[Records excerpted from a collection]
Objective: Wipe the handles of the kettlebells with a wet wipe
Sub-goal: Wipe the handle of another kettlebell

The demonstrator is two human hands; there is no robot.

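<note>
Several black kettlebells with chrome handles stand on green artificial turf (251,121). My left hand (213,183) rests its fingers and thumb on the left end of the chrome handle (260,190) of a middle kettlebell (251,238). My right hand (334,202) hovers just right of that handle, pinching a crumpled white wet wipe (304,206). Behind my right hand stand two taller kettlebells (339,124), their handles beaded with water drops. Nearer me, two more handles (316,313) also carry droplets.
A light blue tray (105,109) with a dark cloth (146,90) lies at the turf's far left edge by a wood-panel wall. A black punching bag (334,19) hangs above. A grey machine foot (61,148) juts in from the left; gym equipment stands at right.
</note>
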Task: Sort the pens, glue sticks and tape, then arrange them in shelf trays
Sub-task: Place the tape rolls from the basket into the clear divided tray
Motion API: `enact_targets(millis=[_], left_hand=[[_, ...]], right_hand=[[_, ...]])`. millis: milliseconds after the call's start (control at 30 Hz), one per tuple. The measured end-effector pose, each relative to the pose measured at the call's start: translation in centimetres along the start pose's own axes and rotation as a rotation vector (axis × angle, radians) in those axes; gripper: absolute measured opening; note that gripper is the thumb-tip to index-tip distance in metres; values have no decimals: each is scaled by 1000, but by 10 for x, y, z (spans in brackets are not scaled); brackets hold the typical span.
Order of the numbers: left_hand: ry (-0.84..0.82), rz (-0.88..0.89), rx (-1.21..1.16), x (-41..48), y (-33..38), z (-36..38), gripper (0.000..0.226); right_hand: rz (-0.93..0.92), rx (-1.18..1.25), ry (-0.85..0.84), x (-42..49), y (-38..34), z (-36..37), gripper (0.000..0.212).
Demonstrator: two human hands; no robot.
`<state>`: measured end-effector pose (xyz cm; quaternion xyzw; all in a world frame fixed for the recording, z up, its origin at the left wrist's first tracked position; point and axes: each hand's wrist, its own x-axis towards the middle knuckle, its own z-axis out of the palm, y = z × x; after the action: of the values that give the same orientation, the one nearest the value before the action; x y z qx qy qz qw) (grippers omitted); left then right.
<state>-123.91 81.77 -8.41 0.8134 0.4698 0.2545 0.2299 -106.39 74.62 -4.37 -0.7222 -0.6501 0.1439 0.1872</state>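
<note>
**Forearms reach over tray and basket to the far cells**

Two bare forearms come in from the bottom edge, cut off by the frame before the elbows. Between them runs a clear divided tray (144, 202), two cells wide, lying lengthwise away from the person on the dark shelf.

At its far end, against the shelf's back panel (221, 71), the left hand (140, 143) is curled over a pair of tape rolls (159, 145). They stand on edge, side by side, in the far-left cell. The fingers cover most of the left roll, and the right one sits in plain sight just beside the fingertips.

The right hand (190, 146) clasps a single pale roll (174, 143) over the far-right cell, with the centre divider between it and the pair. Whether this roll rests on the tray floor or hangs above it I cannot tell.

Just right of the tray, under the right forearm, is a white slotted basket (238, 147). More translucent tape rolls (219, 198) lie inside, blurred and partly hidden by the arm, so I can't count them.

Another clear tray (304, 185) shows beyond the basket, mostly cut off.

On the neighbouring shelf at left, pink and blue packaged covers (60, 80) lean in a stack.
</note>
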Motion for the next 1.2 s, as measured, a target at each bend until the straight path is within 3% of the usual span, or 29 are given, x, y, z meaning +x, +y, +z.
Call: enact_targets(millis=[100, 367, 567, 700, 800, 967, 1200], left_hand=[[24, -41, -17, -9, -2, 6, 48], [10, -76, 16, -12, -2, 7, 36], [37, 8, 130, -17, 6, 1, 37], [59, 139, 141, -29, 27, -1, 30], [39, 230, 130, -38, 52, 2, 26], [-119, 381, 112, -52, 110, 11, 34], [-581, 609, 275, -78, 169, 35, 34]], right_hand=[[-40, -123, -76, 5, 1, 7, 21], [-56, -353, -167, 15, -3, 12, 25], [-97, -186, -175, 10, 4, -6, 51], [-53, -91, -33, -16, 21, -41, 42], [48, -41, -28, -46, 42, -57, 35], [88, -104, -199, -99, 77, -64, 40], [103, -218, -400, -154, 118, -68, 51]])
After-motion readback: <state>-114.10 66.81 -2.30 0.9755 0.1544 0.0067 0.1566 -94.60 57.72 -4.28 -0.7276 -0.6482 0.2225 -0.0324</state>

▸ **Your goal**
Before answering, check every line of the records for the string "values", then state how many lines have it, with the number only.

▸ **Solved exercise**
2